José Manuel Mateo

Personal information
- Full name: José Manuel Mateo Azcona
- Date of birth: 23 January 1975 (age 51)
- Place of birth: Pamplona, Spain
- Height: 1.82 m (5 ft 11+1⁄2 in)
- Position: Centre back

Youth career
- Osasuna

Senior career*
- Years: Team / Apps / (Gls)
- 1994–1996: Osasuna B / 56 / (0)
- 1996–2004: Osasuna / 183 / (9)
- 2004–2005: Valladolid / 38 / (2)
- 2005–2006: Recreativo / 34 / (1)
- 2006–2009: Alavés / 66 / (1)
- Total:  / 377 / (13)

Managerial career
- 2010–2013: Osasuna (youth)
- 2013–2014: Alavés B
- 2014–2015: Osasuna B
- 2015: Osasuna
- 2015–2017: Osasuna B
- 2018: Burgos

= José Manuel Mateo =

Spanish footballer and manager

José Manuel Mateo Azcona (born 23 January 1975) is a Spanish retired footballer who played as a central defender, and a current manager.

==Playing career==
Born in Pamplona, Navarre, Mateo finished his formation at CA Osasuna, and made his senior debuts with the reserves in 1994. He was promoted to the main squad in 1996, and played his first match as a professional on 31 August, featuring the full 90 minutes in a 0–0 Segunda División away draw against UE Lleida.
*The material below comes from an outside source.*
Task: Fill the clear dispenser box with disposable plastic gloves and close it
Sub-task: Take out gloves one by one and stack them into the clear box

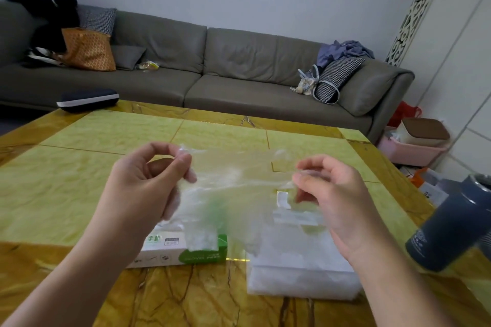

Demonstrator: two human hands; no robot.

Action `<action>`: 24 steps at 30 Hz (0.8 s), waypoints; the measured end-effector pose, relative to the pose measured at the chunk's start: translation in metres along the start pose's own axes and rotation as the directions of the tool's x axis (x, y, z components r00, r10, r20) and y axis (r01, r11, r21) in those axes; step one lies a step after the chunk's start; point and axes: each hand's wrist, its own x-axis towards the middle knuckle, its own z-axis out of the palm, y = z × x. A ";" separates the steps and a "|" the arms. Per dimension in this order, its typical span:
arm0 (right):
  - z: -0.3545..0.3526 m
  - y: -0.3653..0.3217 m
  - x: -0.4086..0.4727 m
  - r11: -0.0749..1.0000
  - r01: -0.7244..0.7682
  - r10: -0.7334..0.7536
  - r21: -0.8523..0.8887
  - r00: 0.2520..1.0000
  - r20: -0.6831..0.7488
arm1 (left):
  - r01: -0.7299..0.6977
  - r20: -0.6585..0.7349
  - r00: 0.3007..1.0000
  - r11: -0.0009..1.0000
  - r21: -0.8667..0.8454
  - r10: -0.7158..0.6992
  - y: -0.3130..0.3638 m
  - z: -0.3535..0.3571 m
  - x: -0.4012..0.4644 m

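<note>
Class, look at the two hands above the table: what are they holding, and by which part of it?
Both hold one clear plastic glove stretched between them: the left hand pinches its left end, the right hand its right end. Which end is the cuff cannot be told.

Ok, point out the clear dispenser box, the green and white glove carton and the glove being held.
clear dispenser box (300, 281): head view, its front wall.
green and white glove carton (170, 252): head view, its printed front face.
plastic glove (233, 180): head view, film stretched between both hands.
</note>
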 end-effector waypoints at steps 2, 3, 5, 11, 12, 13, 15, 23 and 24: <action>-0.002 -0.007 -0.006 0.962 0.165 -0.174 -0.216 0.985 -0.021 | -0.033 0.036 0.999 0.997 0.064 0.031 0.004 0.003 -0.002; -0.001 -0.013 -0.010 0.912 0.278 -0.278 -0.302 0.960 0.046 | -0.051 0.073 0.996 0.994 0.096 0.044 0.006 0.006 -0.004; 0.005 -0.024 -0.018 0.812 0.433 -0.343 -0.391 0.897 0.280 | -0.092 0.184 0.981 0.986 0.139 0.065 0.010 0.013 -0.009; 0.030 -0.027 -0.033 0.938 0.254 -0.110 -0.237 0.864 0.492 | 0.067 0.377 0.925 0.997 -0.027 -0.052 0.011 0.019 -0.015; 0.029 -0.026 -0.031 0.957 0.218 -0.114 -0.190 0.887 0.447 | 0.125 0.404 0.910 0.991 -0.049 -0.095 0.009 0.017 -0.015; 0.027 -0.025 -0.030 0.970 0.194 -0.120 -0.148 0.908 0.401 | 0.163 0.431 0.892 0.986 -0.030 -0.134 0.007 0.015 -0.016; 0.023 -0.023 -0.026 0.986 0.149 -0.120 -0.070 0.941 0.317 | 0.153 0.483 0.859 0.985 0.074 -0.170 0.004 0.013 -0.018; 0.009 -0.013 -0.012 0.987 -0.014 -0.003 0.157 0.994 0.105 | 0.171 0.348 0.920 0.984 0.051 -0.178 0.000 0.013 -0.015; 0.007 -0.012 -0.011 0.986 -0.021 0.006 0.168 0.996 0.094 | 0.171 0.325 0.929 0.984 0.048 -0.177 0.000 0.011 -0.014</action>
Mateo scored his first professional goal on 8 March 1997, netting the first in a 1–1 home draw against CD Ourense. He was an ever-present figure in the 1999–2000 season, appearing in 40 matches and scoring a career-best three goals as his team returned to La Liga after a six-year absence.

On 10 September 2000, Mateo made his debut in the Spanish top flight, starting in a 0–2 home loss to RC Celta de Vigo. He scored his first goal in the competition on 29 October, netting the first in a 1–2 defeat with Valencia CF also at the El Sadar Stadium.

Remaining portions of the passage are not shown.